ПОСТАНОВЛЕНИЕ Европейского суда по правам человека от 30.06.2005<ДЕЛО ТЕТЕРИНЫ (teteriny) ПРОТИВ РОССИИ> [англ.]

(Application No. 11931/03)
(Strasbourg, 30.VI.2005)
<*> This judgment will become final in the circumstances set out in Article 44 § 2 of the Convention. It may be subject to editorial revision.
In the case of Teteriny v. Russia,
The European Court of Human Rights (First Section), sitting as a Chamber composed of:
Mr C.L. Rozakis, President,
Mrs S. Botoucharova,
Mr A. Kovler,
Mrs E. Steiner,
Mr K. Hajiyev,
Mr D. Spielmann,
Mr S.E. Jebens, judges,
and Mr S. Nielsen, Section Registrar,
Having deliberated in private on 9 June 2005,
Delivers the following judgment, which was adopted on that date:
1. The case originated in an application (No. 11931/03) against the Russian Federation lodged with the Court under Article 34 of the Convention for the Protection of Human Rights and Fundamental Freedoms ("the Convention") by two Russian nationals, Mr Anatoliy Grigoryevich Teterin and Ms Tamara Vasilyevna Teterina ("the applicants"), on 25 February 2003. The second applicant was also the first applicant"s representative before the Court.
2. The Russian Government ("the Government") were represented by Mr P. Laptev, Representative of the Russian Federation at the European Court of Human Rights.
3. On 6 September 2003 the Court decided to communicate to the Government the complaint concerning non-enforcement of the judgment of 26 September 1994. Under the provisions of Article 29 § 3 of the Convention, it decided to examine the merits of the application at the same time as its admissibility.
I. The circumstances of the case
4. The applicants were born in 1954 and 1955 respectively, and live in Syktyvkar in the Komi Republic. They are both retired judges.

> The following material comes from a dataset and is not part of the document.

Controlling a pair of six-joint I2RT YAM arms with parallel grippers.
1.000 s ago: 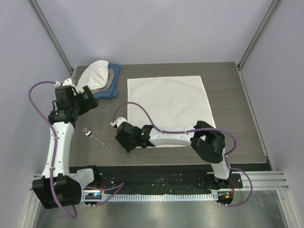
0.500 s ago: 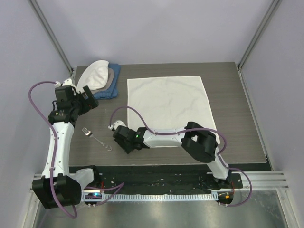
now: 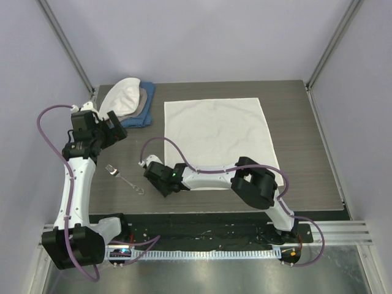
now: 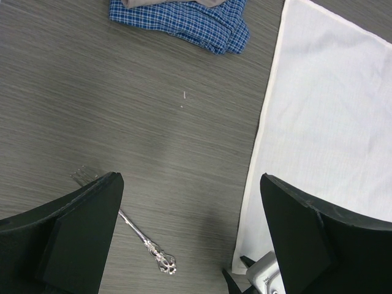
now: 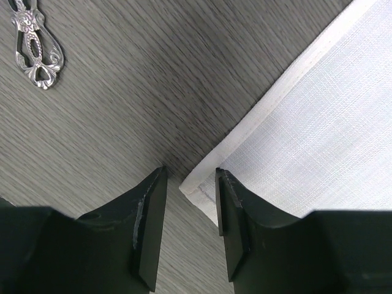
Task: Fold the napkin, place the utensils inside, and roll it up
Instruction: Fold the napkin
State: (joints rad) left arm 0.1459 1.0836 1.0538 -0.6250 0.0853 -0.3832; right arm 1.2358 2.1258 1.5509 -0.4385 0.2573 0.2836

5. On 26 September 1994 the Ezhvinskiy District Court of the Komi Republic allowed the first applicant"s claim against the Yemva Town Council for provision of State housing, for which he was eligible as a judge. The court ordered the town council to:
"...grant or purchase for Mr Teterin, whose family comprises five members, a separate well-equipped flat or house taking account of the plaintiff"s entitlement to one additional room or having a habitable surface of no less than 65 square metres, located near the Knyazhpogostskiy District Court in the town of Yemva".
6. No appeal was brought against the judgment and it became final and enforceable ten days later.

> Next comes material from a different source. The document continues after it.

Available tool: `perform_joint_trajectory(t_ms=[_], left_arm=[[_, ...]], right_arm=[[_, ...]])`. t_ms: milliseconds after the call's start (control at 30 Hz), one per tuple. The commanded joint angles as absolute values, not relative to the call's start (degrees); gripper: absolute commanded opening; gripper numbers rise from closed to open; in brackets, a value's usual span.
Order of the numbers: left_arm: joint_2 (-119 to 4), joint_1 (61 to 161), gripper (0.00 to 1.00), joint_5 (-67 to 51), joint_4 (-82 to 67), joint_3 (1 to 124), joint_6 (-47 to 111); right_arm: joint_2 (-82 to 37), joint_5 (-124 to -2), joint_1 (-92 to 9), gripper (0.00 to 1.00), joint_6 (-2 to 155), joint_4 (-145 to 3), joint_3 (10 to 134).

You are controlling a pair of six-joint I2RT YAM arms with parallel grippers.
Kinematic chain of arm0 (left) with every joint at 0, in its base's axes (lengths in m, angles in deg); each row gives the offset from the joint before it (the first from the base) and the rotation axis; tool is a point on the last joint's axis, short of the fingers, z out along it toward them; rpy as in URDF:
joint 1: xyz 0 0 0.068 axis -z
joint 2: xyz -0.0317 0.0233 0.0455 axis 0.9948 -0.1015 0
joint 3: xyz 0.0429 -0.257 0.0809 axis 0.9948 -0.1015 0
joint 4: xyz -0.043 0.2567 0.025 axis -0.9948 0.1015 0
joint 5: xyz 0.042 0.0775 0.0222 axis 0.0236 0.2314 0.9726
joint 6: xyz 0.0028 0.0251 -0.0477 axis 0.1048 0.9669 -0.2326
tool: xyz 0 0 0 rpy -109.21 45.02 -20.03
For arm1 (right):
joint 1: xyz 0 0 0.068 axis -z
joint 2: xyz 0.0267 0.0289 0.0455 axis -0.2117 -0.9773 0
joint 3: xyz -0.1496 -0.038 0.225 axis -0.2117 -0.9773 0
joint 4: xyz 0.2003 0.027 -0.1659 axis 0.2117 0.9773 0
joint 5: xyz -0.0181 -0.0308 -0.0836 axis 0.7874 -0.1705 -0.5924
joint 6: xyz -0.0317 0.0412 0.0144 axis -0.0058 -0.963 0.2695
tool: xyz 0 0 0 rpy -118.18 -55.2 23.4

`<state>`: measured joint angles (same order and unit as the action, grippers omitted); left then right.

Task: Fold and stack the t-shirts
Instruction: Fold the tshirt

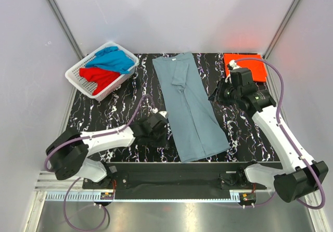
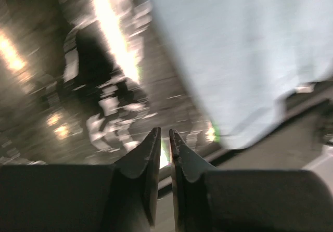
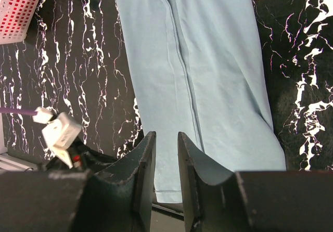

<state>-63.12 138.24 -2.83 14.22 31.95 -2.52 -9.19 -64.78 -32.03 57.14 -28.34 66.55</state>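
Two sets of jaws stand only narrowly apart, and neither holds anything. The left gripper is low over the black marbled table, just beside the left edge of the grey-blue shirt. The right gripper hangs above the table off the shirt's right edge, looking down across the cloth.

That shirt lies in the middle of the table as a long strip, already folded lengthwise, its hem towards the arms and its collar far. The step now is probably the cross fold. Each gripper should open wider, pinch every layer at one near hem corner, and lift evenly, then carry the hem to the collar with the edges kept in line.

Farther off, the orange-red shirt lies folded in the far right corner, partly under the right arm, which must clear it before stacking. The basket at far left holds the bright blue shirt and the red shirt, well out of the way.
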Motion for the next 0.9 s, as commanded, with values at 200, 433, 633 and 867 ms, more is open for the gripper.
perform_joint_trajectory(t_ms=[200, 433, 633, 867], left_arm=[[-69.6, 144.3, 0.15, -9.6, 0.2, 40.4, -5.3], [-76.1, 146.0, 0.14, -11.3, -1.2, 36.2, -7.7], [-73.7, 145.3, 0.14, -4.0, 9.8, 32.6, -8.7], [-64.4, 141.5, 0.15, 2.5, 18.1, 26.9, -10.4]], right_arm=[[-8.3, -64.7, -31.6, 0.3, 57.8, -29.7, 67.4], [-8.9, -64.6, -31.1, 0.3, 58.3, -29.9, 67.4], [-9.5, -64.2, -30.8, 0.3, 58.3, -30.8, 66.9], [-12.8, -63.1, -30.7, 0.3, 57.3, -33.0, 63.0]])
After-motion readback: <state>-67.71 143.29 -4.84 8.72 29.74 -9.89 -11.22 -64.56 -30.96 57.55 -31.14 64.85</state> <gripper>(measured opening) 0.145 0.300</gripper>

7. In October 1994 enforcement proceedings were instituted. However, the judgment could not be enforced because the town authorities did not possess any available housing or the financial resources to purchase a flat.
8. The applicants complained to the Courts Administration Department at the Supreme Court of the Russian Federation, the Court Bailiffs" Department of the Ministry of Justice of the Russian Federation and the Court Bailiffs" Department of the Komi Republic Department of Justice. The responses received by the applicants in 2001 and 2002 indicated that the judgment could not be enforced as the town authorities had no available housing.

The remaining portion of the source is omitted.